Pediatric residents at The Mount Sinai Hospital embark on a learning experience that offers one of the most unique and challenging patient populations in the country, requiring rotations at sites ranging from an acclaimed children’s hospital to community clinics to patient homes as part of a groundbreaking visiting doctors and complex care program.
In the process, trainees acquire, with the help of an equally exceptional faculty, the skills, knowledge, and passion for the field that prepare them for careers in primary care, subspecialty and academic medicine, and public health.

“Being part of professional health teams that deliver care right to the homes and communities of patients is a unique learning experience for our residents,” says Jessica Reid-Adam, MD, Director of the Pediatric Residency Program, and Professor of Pediatrics and Medical Education at the Icahn School of Medicine at Mount Sinai.
“We pride ourselves on our urban-based primary care training that serves the medical needs of our neighbors in the surrounding communities of East Harlem, Queens, and the Bronx,” says Jessica Reid-Adam, MD, Director of the Pediatric Residency Program, and Professor of Pediatrics and Medical Education at the Icahn School of Medicine at Mount Sinai. “Residents experience a real-world training environment with an unparalleled mix of pathologies, cultures, languages, and socioeconomic backgrounds. It’s an extraordinary population to not just care for, but learn from.”
About 25 interns who enter the program each year have the opportunity to pursue a wide range of educational pathways and clinical tracks on the road to becoming well-rounded pediatricians. Those residencies include combined four-year pediatric and medical genetics; combined four-year internal medicine and pediatrics; three-year pediatric physician-scientist program; five-year child neurology; and five-year triple-board residency in pediatrics, psychiatry, and child psychiatry. Upon completion of the categorical residency in pediatrics, about half of residents enter fellowship training, while the remainder become practicing general pediatricians.
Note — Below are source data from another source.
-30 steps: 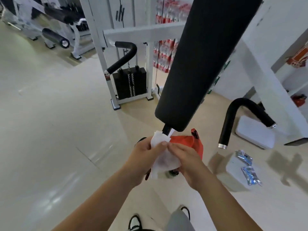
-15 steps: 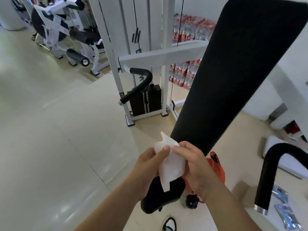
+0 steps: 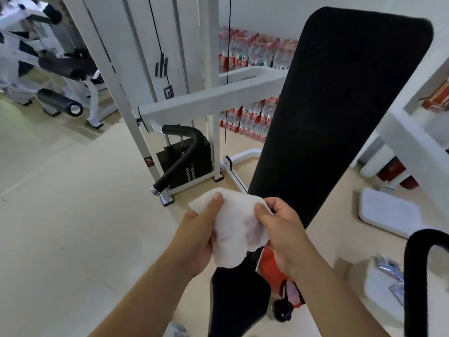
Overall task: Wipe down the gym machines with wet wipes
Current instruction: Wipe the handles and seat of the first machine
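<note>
- left hand (image 3: 198, 239) grips white wet wipe (image 3: 233, 229), thumb pressed on its upper edge
- right hand (image 3: 281, 229) pinches same wipe from the right, thumb on top
- wipe crumpled, held between both hands at centre frame, in front of lower end of black back pad (image 3: 340, 113)
- black seat pad (image 3: 238, 295) below the hands
- orange bag (image 3: 272, 266) on floor behind right wrist
- curved black handle (image 3: 182, 161) and weight stack (image 3: 192, 164) centre left
- bottled water packs (image 3: 252, 54) against the wall, top centre

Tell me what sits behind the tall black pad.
Behind the pad, packs of bottled water are stacked, and a white beam runs toward it. The pad hides how far the stack goes and the beam's far end.
</note>
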Demonstrator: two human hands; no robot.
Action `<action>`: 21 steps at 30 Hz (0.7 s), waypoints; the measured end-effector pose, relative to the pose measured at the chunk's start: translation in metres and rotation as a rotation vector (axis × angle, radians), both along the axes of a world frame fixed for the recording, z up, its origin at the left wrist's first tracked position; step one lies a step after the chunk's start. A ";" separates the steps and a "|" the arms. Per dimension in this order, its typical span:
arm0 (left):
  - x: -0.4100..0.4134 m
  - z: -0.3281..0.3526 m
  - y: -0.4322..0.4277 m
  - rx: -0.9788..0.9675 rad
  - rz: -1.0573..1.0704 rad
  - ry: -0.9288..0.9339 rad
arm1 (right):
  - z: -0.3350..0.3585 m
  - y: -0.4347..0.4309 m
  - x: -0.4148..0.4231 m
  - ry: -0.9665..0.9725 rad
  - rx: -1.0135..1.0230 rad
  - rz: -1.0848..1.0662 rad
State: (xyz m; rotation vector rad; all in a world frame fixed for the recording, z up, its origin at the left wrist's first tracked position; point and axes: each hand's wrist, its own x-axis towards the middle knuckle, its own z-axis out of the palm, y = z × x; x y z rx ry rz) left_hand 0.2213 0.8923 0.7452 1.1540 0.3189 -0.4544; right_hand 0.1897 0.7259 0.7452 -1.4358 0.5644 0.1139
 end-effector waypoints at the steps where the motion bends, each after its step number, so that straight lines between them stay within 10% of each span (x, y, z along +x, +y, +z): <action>1: 0.013 0.002 0.008 -0.004 -0.009 0.005 | 0.000 0.012 0.010 0.009 0.024 -0.029; 12: 0.161 0.021 0.146 0.162 -0.285 -0.060 | 0.032 0.152 0.131 -0.062 0.237 -0.355; 21: 0.259 0.027 0.161 0.429 -0.338 -0.172 | 0.045 0.158 0.215 -0.096 -0.376 -0.319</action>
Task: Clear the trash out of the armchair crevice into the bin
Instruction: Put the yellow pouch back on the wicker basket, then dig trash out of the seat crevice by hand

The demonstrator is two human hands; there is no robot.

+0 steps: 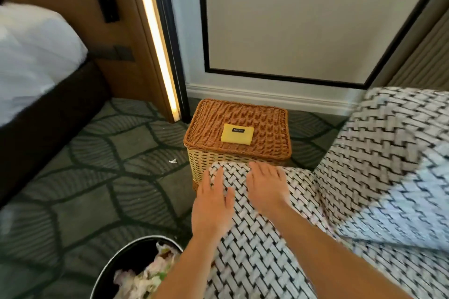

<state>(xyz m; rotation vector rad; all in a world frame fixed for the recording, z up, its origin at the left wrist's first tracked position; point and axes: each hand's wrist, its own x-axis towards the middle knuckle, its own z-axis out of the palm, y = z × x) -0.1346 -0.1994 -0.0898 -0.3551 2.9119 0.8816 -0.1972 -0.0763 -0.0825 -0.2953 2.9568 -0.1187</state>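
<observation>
Fingers [220, 177] of the left hand [213, 204] lie straight and slightly spread, flat on the woven-pattern upholstery of the armchair [364, 153], gripping nothing. Just to their right, the right hand [266, 187] rests the same way, its fingers [257, 170] relaxed and pressed lightly on the rounded front of the same fabric, palm down, nothing held. Both forearms run back from the hands toward the lower edge of the view.

Right of the right fingers the fabric dips into a fold where the padded part meets a paler cushion [413, 201]; whether anything lies in that fold cannot be told.

Just beyond the fingertips stands a wicker basket [267, 143] with its brown lid closed, and a small yellow pouch [237, 134] lies on the lid. Left of the left fingers, apart on the patterned carpet [97, 177], lies a small white scrap [173, 160]. Behind the left wrist, near the forearm, sits the round bin [136, 253], holding crumpled trash [143, 279]. Farther left is a bed [36, 56] with white linen.
</observation>
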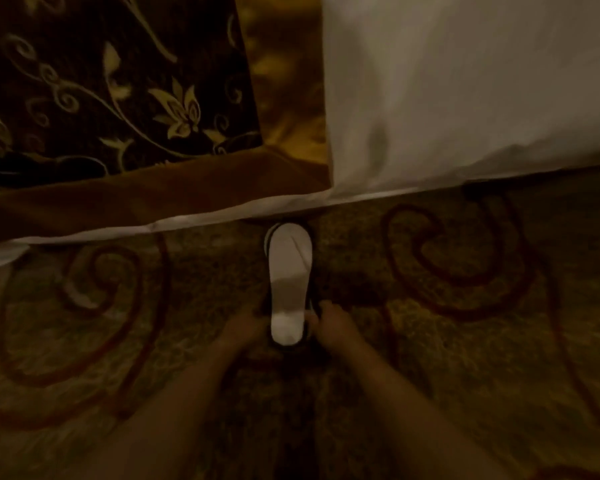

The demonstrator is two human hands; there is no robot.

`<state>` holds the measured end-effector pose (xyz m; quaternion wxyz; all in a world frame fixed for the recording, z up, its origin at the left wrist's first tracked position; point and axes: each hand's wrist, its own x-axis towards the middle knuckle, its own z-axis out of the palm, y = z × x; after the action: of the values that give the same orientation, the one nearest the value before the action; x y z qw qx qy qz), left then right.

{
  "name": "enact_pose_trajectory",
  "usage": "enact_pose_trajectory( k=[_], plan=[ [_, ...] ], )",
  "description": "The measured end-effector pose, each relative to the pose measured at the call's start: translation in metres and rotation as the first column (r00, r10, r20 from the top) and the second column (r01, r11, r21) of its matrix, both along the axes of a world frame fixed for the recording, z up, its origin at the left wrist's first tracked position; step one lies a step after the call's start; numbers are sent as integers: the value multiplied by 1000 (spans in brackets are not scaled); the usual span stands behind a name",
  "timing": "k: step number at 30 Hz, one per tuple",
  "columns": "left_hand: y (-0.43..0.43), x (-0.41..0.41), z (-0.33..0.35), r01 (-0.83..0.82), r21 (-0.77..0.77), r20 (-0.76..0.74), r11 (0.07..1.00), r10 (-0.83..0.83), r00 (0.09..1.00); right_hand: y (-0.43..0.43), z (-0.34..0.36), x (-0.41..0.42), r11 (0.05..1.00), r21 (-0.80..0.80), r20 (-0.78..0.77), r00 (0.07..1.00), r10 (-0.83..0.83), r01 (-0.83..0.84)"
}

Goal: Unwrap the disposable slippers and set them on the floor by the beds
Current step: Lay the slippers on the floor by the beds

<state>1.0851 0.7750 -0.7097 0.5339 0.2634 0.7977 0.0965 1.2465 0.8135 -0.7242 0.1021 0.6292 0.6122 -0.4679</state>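
A pair of white disposable slippers [288,282] lies stacked on the patterned carpet, toe end pointing at the bed edge, dark soles showing at the rims. My left hand [245,325] grips the heel end from the left. My right hand [333,323] grips the same heel end from the right. The light is dim and I cannot tell whether any wrapper is on the slippers.
A bed with a white sheet [465,91] and a dark floral runner [101,84] over a brown band fills the upper half. Its white hem [194,220] hangs just beyond the slipper toes. Swirl-patterned carpet [465,306] spreads left and right.
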Motion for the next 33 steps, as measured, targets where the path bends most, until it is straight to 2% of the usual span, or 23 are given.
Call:
enact_pose_trajectory(
  k=[3,5,7,9,10,12,14,16,19,22,25,27,30,33],
  plan=[
    [28,-1,-37,-31,36,-19,999,32,999,29,-46,-11,997,76,51,999,-11,7],
    [38,1,-60,-66,44,-21,997,67,998,41,-67,-20,992,117,97,995,37,-48],
    [43,3,-73,-173,38,-13,984,174,985,46,-82,-27,982,130,146,982,120,-139],
    [44,6,-82,-294,71,23,953,293,956,44,-89,-35,982,134,110,987,119,-133],
    [43,10,-84,-328,66,61,942,324,944,41,-91,-39,985,152,51,996,76,-83],
    [41,18,-83,-387,54,121,921,379,918,33,-90,-40,964,210,-124,983,-137,161],
    [40,21,-82,-489,75,226,869,463,857,30,-85,-35,897,222,-287,905,-314,381],
    [37,18,-76,-587,96,340,804,527,779,30,-80,-28,859,127,-411,815,-409,495],
    [37,8,-75,-616,81,436,784,527,729,34,-77,-21,849,-12,-515,724,-458,528],
    [43,4,-71,-635,109,471,764,523,711,35,-77,-19,858,-40,-555,702,-446,513],
    [45,7,-66,-645,141,440,751,536,720,37,-80,-18,846,-39,-566,686,-457,531],
    [44,7,-63,-658,164,433,735,546,718,37,-79,-16,812,-31,-566,659,-495,583],
    [40,0,-63,-658,196,389,727,559,733,44,-77,-6,712,-86,-561,557,-613,697],
    [34,-10,-58,-721,216,434,659,597,675,50,-73,4,693,-160,-574,504,-645,703]
  ],
)
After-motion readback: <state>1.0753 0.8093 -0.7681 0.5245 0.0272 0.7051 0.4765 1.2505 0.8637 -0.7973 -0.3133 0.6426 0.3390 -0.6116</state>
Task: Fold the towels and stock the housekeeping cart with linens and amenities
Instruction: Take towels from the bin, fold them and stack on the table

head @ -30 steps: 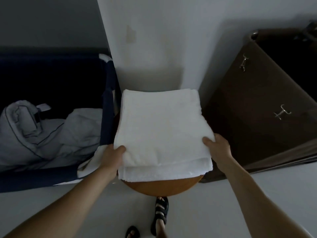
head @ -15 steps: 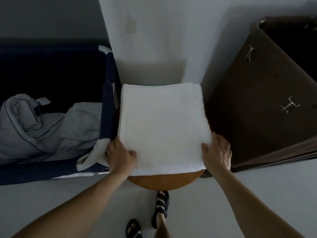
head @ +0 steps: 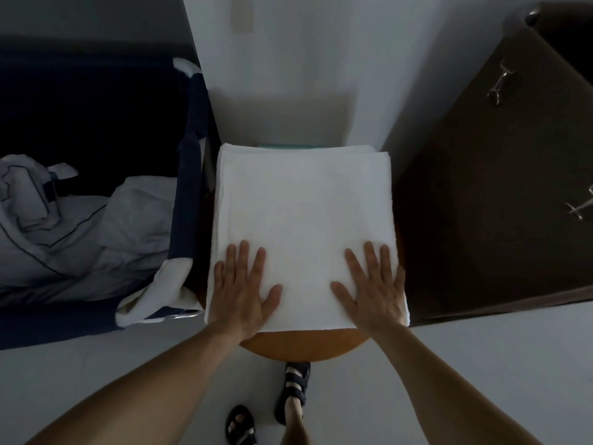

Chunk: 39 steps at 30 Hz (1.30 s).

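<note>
A folded white towel (head: 303,207) lies flat on a round orange-brown stool (head: 305,345) against the white wall. My left hand (head: 242,290) lies palm down on the towel's near left corner, fingers straight and spread. My right hand (head: 373,289) lies the same way on the near right corner. Neither hand grips anything. A thin green edge (head: 285,146) shows under the towel's far side.
A dark blue linen bin (head: 189,187) with crumpled pale bedding (head: 73,232) stands to the left, a white cloth (head: 167,284) draped over its corner. A dark brown cabinet (head: 487,194) with metal handles stands to the right. My sandalled feet (head: 293,390) are below the stool on the pale floor.
My hands let go of the towel's side edges and moved onto its top, now flat with fingers spread. The towel's near fold has been laid down flush.
</note>
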Each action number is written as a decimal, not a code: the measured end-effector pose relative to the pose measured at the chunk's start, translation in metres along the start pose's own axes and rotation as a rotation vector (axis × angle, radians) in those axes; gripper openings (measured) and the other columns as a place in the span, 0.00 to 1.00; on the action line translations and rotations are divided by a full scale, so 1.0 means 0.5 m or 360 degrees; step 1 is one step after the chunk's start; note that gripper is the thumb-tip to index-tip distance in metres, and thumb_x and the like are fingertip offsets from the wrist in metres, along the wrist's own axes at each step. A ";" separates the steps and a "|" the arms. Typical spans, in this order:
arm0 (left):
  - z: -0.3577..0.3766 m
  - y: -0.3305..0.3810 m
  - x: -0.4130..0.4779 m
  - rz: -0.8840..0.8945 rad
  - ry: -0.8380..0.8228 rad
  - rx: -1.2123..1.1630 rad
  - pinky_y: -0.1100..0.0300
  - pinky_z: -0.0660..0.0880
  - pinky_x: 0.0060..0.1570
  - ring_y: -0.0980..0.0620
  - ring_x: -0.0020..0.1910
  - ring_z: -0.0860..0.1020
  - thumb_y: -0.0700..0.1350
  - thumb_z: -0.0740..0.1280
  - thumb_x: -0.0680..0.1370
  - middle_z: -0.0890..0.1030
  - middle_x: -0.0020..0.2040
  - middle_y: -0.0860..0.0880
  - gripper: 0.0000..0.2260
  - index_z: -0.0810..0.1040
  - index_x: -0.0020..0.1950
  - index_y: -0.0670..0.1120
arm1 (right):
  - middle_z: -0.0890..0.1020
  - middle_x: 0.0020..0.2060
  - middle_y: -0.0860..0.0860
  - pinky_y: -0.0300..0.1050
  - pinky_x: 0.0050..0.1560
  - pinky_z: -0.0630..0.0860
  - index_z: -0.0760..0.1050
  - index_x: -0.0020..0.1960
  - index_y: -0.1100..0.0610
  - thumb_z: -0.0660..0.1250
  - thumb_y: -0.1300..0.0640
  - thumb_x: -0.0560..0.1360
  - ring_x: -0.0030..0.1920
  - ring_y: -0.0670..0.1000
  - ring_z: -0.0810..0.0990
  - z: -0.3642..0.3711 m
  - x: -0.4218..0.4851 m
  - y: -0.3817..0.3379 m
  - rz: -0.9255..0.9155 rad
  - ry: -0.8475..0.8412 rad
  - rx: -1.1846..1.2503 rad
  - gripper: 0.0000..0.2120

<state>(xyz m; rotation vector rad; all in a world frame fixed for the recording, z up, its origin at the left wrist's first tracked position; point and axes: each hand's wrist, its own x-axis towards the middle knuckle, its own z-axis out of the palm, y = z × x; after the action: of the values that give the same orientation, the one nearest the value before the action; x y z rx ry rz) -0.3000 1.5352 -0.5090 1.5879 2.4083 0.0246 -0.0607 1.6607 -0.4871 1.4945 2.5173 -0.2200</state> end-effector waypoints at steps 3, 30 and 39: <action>-0.011 0.001 -0.001 0.0009 -0.0004 0.0000 0.44 0.34 0.75 0.45 0.75 0.26 0.71 0.32 0.74 0.27 0.77 0.46 0.37 0.27 0.76 0.53 | 0.25 0.75 0.48 0.63 0.76 0.35 0.29 0.77 0.41 0.28 0.26 0.72 0.74 0.55 0.22 -0.015 0.000 -0.004 -0.0003 -0.0021 -0.0037 0.38; -0.064 0.023 0.162 0.0027 -0.0099 -0.0006 0.44 0.29 0.73 0.47 0.74 0.24 0.71 0.34 0.74 0.26 0.76 0.48 0.36 0.28 0.76 0.56 | 0.28 0.77 0.49 0.64 0.76 0.34 0.28 0.78 0.44 0.33 0.28 0.75 0.76 0.55 0.26 -0.062 0.124 -0.009 -0.0140 0.0005 0.0022 0.37; -0.215 -0.075 0.193 -0.0128 0.0086 0.0171 0.39 0.41 0.75 0.43 0.78 0.36 0.67 0.36 0.76 0.40 0.81 0.47 0.37 0.41 0.81 0.50 | 0.38 0.79 0.49 0.63 0.76 0.36 0.41 0.80 0.44 0.37 0.26 0.75 0.78 0.55 0.32 -0.169 0.200 -0.076 -0.0299 0.0196 0.0169 0.38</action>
<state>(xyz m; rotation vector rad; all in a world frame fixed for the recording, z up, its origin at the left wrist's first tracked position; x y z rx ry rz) -0.3934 1.6210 -0.4305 1.5525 2.5524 -0.0791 -0.1492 1.7471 -0.4295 1.3453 2.7878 -0.3038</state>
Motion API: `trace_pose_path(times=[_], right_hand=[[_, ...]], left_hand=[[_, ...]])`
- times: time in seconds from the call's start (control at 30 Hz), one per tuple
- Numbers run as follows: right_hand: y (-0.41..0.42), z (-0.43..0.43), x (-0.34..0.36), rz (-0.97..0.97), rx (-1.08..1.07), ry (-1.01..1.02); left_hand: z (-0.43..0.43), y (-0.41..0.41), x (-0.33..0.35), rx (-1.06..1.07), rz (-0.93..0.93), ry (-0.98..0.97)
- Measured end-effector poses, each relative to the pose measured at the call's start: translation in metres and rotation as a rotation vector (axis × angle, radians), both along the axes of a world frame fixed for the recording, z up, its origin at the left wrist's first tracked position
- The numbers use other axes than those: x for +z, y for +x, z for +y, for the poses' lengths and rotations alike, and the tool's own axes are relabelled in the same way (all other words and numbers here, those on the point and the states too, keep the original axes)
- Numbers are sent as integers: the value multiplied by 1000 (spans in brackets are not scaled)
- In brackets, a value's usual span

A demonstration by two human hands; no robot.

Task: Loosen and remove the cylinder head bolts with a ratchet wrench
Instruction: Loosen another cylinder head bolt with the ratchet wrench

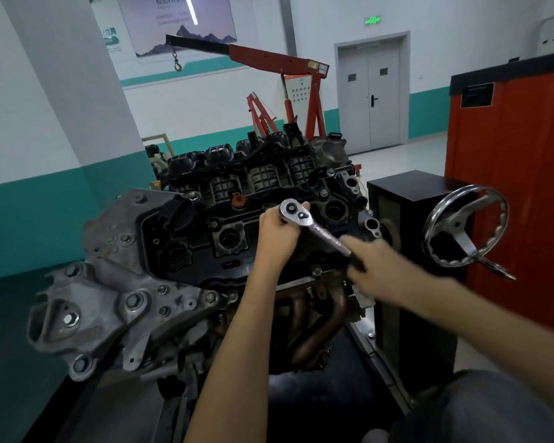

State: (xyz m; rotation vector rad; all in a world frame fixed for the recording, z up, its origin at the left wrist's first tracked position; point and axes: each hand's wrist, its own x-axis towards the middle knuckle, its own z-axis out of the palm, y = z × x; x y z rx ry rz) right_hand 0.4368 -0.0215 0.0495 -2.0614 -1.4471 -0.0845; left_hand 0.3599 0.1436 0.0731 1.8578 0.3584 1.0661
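Head view: the wrench point(314, 227) has its head over the middle of the black cover point(202, 270) on top of the engine point(109, 302); the bolt beneath is hidden. The left hand point(277, 238) has its fingers curled round the wrench head. The right hand point(378, 270), blurred, grips the handle end. A handwheel point(459, 223) sits right of the engine, and a red hoist point(269, 59) stands behind.

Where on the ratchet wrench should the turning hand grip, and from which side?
The dark handle end of the ratchet wrench, taken from the lower right, where the shaft points. It is farthest from the head, so it likely gives the most leverage. The blurred right hand is there; the left hand steadies the head.
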Motion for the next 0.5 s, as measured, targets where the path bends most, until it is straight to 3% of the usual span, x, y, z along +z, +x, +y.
trace_pose_path(times=[0.1,0.2,0.27,0.4,0.5], right_hand=[[42,0,52,-526,-69,-177],[38,9,60,-651,-108,-129],[20,5,31,-498,-155,-40],[-46,16,-31,116,-124,181],[-79,42,-47,276,-58,262]], left_hand=[[3,-2,2,-2,18,36],[4,-5,-3,4,-70,-80],[1,-4,-6,-4,-102,-103],[-11,3,-7,45,-126,-61],[-7,1,-5,64,-94,-100]])
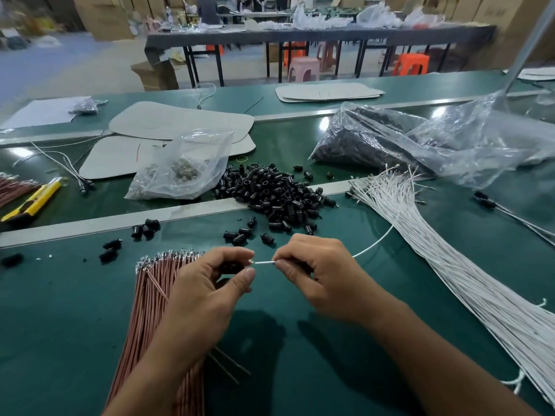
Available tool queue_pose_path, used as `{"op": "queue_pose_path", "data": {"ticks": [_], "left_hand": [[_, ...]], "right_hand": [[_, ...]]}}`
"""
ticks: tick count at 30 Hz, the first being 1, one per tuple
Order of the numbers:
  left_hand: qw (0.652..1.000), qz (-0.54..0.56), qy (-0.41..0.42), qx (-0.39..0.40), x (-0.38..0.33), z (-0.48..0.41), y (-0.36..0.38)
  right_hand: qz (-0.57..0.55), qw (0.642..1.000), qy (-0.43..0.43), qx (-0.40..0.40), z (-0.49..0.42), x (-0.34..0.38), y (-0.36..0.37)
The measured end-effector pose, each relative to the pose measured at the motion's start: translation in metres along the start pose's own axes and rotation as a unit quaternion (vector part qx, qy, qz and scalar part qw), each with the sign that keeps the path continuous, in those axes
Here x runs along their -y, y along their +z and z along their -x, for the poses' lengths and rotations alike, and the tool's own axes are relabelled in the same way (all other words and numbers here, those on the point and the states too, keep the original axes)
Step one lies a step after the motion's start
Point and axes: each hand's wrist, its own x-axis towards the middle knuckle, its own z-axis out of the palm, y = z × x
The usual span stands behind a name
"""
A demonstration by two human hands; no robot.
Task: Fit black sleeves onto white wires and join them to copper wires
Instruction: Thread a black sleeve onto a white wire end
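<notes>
L hand (210, 277), R hand (315, 268) pinch white wire (263, 262).

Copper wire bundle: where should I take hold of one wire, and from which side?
Probably best at the fanned far end of the copper wire bundle, pinching one wire just behind its metal terminal. There the tips spread apart; nearer, the wires lie packed. Come from above on the bundle's left, since the left hand, holding a black sleeve, covers its right edge.
</notes>
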Motion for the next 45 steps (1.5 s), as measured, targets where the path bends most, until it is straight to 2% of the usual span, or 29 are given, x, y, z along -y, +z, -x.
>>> {"op": "queue_pose_path", "data": {"ticks": [6,13,16,19,24,28,30,34,36,40,45], "left_hand": [[0.999,0.048,-0.001,0.002,0.0,0.001,0.001],[0.999,-0.008,0.044,0.001,-0.003,0.001,0.001],[0.994,-0.048,0.094,-0.022,-0.004,0.003,0.005],[0.991,-0.057,0.1,-0.061,-0.004,0.003,0.006],[0.995,0.083,0.019,-0.051,-0.002,0.0,0.001],[0.974,0.226,-0.014,-0.032,-0.002,-0.004,0.001],[0.971,0.237,-0.02,-0.029,-0.004,-0.003,0.002],[0.987,0.158,0.007,-0.028,-0.005,-0.002,0.002],[0.978,0.207,-0.01,-0.031,-0.004,-0.002,0.002],[0.932,0.356,-0.059,-0.027,-0.007,-0.002,0.002],[0.93,0.364,-0.053,-0.019,-0.007,-0.001,0.005]], "right_hand": [[-0.011,1.0,-0.001,-0.016,0.001,0.0,0.0],[-0.021,0.999,-0.004,-0.025,0.001,-0.003,-0.001],[-0.03,0.999,-0.012,-0.025,0.001,-0.001,-0.001],[-0.06,0.997,-0.008,-0.049,0.002,0.001,0.001],[-0.061,0.991,0.029,-0.112,0.001,0.0,-0.002],[-0.06,0.99,0.044,-0.122,0.001,-0.002,-0.008],[-0.064,0.991,0.037,-0.114,0.001,0.0,-0.008],[-0.076,0.992,0.022,-0.099,0.002,0.002,-0.005],[-0.079,0.993,0.017,-0.088,0.003,0.002,-0.003],[-0.077,0.995,0.003,-0.07,0.004,0.003,0.0],[-0.077,0.995,-0.005,-0.064,0.004,0.004,0.001]]}}
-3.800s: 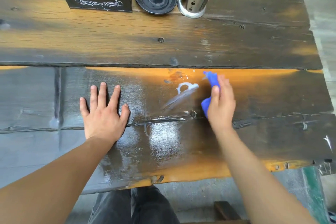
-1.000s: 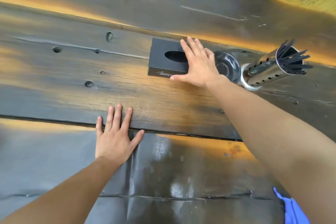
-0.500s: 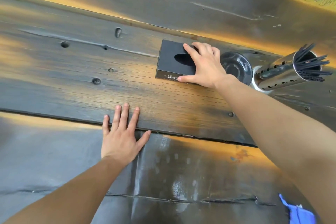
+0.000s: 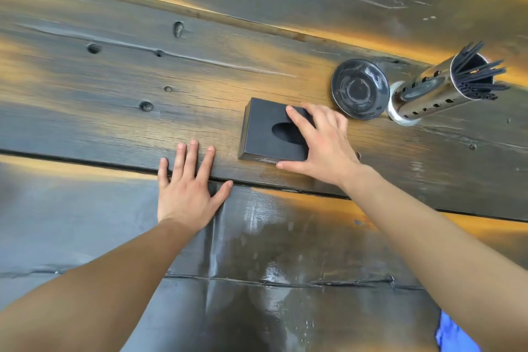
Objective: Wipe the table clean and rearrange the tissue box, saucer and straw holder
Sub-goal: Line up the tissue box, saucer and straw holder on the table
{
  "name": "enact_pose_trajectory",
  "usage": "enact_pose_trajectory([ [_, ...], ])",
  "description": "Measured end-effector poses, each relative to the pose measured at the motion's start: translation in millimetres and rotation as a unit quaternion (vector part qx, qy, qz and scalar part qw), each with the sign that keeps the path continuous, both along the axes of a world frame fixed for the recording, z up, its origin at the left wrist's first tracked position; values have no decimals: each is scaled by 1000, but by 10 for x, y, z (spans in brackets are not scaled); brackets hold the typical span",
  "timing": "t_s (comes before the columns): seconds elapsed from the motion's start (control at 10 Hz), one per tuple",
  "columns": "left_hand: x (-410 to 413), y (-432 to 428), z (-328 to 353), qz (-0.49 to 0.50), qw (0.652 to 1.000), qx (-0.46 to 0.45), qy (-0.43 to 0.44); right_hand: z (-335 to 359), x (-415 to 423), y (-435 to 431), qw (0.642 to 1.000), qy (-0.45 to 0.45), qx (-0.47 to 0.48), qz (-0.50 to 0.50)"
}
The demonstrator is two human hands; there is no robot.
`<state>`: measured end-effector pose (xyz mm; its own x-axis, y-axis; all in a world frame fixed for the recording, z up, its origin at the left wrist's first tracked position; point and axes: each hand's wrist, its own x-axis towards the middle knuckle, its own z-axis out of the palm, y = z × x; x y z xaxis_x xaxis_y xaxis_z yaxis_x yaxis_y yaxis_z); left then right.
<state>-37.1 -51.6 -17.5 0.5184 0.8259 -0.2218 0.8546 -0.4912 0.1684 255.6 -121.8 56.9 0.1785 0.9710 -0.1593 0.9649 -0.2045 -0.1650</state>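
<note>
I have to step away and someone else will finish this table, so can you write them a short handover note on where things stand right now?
Left hand: flat on the table, fingers spread, holding nothing.
Right hand: gripping the black tissue box from above, thumb on its near side, fingers over the top.
The saucer sits just beyond and to the right of the box, with a gap between them; the straw holder stands right of the saucer.
The blue cloth lies at the near right edge.
Done: the near plank looks wet and wiped.
Left: place the box, then move the saucer and straw holder.
</note>
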Motion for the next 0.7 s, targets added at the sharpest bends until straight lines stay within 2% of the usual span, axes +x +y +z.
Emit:
enact_pose_trajectory([
  [0.7,-18,-12,3,-4,1000,5,-13,-68,-250,-290,999,-25,-26,5],
])
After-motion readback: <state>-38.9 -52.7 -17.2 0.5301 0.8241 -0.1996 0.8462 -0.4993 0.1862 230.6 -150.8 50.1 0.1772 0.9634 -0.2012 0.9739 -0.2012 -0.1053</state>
Mount Sinai’s program indeed offers residents a broad and rigorous training landscape. The hub of their activities is Mount Sinai Kravis Children’s Hospital, which is listed among the country’s top children’s hospitals by U.S. News & World Report® in its 2024-25 Best Children’s Hospitals rankings. The most highly ranked specialties are diabetes and endocrinology, gastroenterology and GI surgery, and nephrology. Mount Sinai Kravis Children’s Hospital also stands among the top 20 in the country among medical school pediatrics departments for National Institutes of Health research funding.
“The fact we are a children’s hospital within a major academic medical center allows for truly balanced training thanks to the exposure residents get to highly skilled specialists across the institution,” says Dr. Reid-Adam, a specialist in pediatric nephology. “We interface regularly with members from medicine, psychiatry, environmental medicine, emergency medicine, and genetics communities, and there are opportunities for interdepartmental collaborations with many other departments and institutes. The ways in which residents benefit include the sharing of clinical knowledge and expertise, and mentorship opportunities and career guidance from some of the brightest minds in general pediatrics and an array of subspecialties.”
That clinical exposure extends to areas such as the Mount Sinai Health System’s active transplant program, and the growing field of environmental medicine. Mount Sinai is one of 11 Pediatric Environmental Health Specialty Units (PEHSUs), a national network that works with community groups, schools, parents, and government agencies to address reproductive and children’s environmental health issues. Environmental medicine is woven tightly into Mount Sinai’s curriculum for trainees, underscoring how integral environmental health has become to pediatric health.
Residents also become actively engaged in Mount Sinai’s Pediatrics Visiting Doctors Program, which works in tandem with the institution’s Complex Care Program, to help young patients whose multiple medical issues or dependence on devices such as ventilator systems severely restrict their mobility.
“Being part of professional health teams that deliver care right to the homes and communities of patients is a unique learning experience for our residents,” says Dr. Reid-Adam. “It gives them a much better understanding of the kinds of challenges they’ll face as they begin their careers as pediatricians.”